A questo proposito, ecco la novità. Nei giorni scorsi il Consiglio regionale ha approvato una serie di modifiche alla legge per la semplificazione in materia di ambiente, agricoltura, caccia, pesca e tutela del territorio. Fra queste, l’articolo 26, comma 4, dove ora si legge che “il consiglio regionale si esprime sulla proposta di piano entro i successivi 120 giorni (dalla proposta di piano alla commissione competente, ndr), decorsi i quali il piano si attende approvato”. Tradotto: una specie autostrada verso il via libera a tutto il piano.

Come detto, sono oltre 30 anni che sui terreni di proprietà dell’Ente ecclesiastico si cerca di costruire nel tentativo di “valorizzarli”. Come raccontano le rassegne stampa d’epoca, il 10 maggio 1983 il Tribunale di Roma condannò monsignor Antonio Masci, allora rappresentante legale del Capitolo di San Pietro, a tre mesi di reclusione e al pagamento di un’ammenda di 3 milioni di lire per “lottizzazione abusiva” sui 145 ettari della tenuta dell’Acquafredda, sentenza conferma in Cassazione il 17 maggio del 1984. Nel 1992, invece, fu la volta del costruttore romano Domenico Bonifaci che si propose al Vaticano come acquirente della tenuta per un valore di 120 miliardi di lire, il doppio del valore di mercato, salvo poi pretendere la restituzione dell’acconto già versato giustificato con il “mutamento delle condizioni politiche del Paese” in seguito all’esplosione dello scandalo Tangentopoli.
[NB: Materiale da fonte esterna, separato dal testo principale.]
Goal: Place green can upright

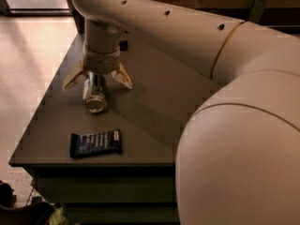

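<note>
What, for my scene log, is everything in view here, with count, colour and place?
green can: one, dark green and silver, lying on its side on the left part of the table, shiny end toward the camera
snack wrapper: one, dark blue, flat near the table's front edge, in front of the can
small dark object: one, blackish, on the far part of the table behind the arm; cannot tell what it is
table: one, grey-brown, fills the middle of the view
floor: pale, to the left of the table
arm: one, cream, reaching in from the right over the table
tool: one, cream, open, over the can's far end with a finger on either side
</note>
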`<state>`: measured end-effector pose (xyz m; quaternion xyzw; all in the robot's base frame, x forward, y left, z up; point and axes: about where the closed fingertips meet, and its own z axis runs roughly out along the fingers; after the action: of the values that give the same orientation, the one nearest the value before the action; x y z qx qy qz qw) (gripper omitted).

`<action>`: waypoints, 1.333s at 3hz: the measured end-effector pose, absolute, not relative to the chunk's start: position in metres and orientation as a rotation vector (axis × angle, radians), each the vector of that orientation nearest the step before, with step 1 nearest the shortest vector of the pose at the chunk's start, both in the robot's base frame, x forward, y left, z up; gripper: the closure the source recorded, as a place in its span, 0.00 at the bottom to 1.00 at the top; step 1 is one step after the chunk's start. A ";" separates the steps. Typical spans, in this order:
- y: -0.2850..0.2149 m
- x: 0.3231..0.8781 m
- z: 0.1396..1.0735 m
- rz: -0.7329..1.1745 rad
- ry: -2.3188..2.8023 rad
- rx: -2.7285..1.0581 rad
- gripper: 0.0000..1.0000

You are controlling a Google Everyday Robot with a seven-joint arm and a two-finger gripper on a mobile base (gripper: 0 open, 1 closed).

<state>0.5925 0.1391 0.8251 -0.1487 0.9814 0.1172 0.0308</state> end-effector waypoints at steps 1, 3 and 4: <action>0.139 0.592 0.824 0.358 3.026 -0.462 0.34; 0.140 0.592 0.825 0.358 3.027 -0.463 0.81; 0.140 0.592 0.823 0.357 3.028 -0.464 1.00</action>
<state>0.5915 0.1403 0.8234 -0.1505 0.9814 0.1156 0.0286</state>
I tentativi di cementificazione dell’area furono combattuti dai contadini affittuari da 60 anni degli appezzamenti di terra presenti nella Tenuta.

La Riserva dell’Acquafredda divenne finalmente “parco naturale” nel 1997, al termine di una lunga battaglia in consiglio regionale condotta dai Verdi e dall’allora capogruppo Angelo Bonelli, bloccando così le previsioni edificatorie del Vaticano pari ad oltre 450.000 metri cubi sui 60 ettari a destinazione agricola, ma i tentativi di “sfratto” delle famiglie degli agricoltori proseguirono fino al pontificato di Benedetto XVI. Fra l’altro, il Capitolo di San Pietro nel 2011 ottenne dalla giunta Alemanno anche il riconoscimento di compensazioni urbanistiche per realizzare cubature fuori dal parco, per circa 300.000 metri cubi; concessione poi tramontata poiché in contrasto con la sentenza 33743/2010 del Tar del Lazio relativa a un diverso ricorso del Vaticano contro un vincolo dei beni culturali.

Proprio Bonelli oggi a IlFattoQuotidiano.it commenta: “Tornano i fantasmi del passato di un cemento targato Ior-Capitolo San Pietro che sollevò tanti interessi. Ora il rischio è che con la norma del silenzio assenso votata dalla Regione, Acquafredda diventi il cavallo di Troia per portare il cemento nei parchi del Lazio. Chiedo a Zingaretti, che sovraintende all’ente Roma Natura, di cancellare la lottizzazione perché nei parchi non si può costruire”.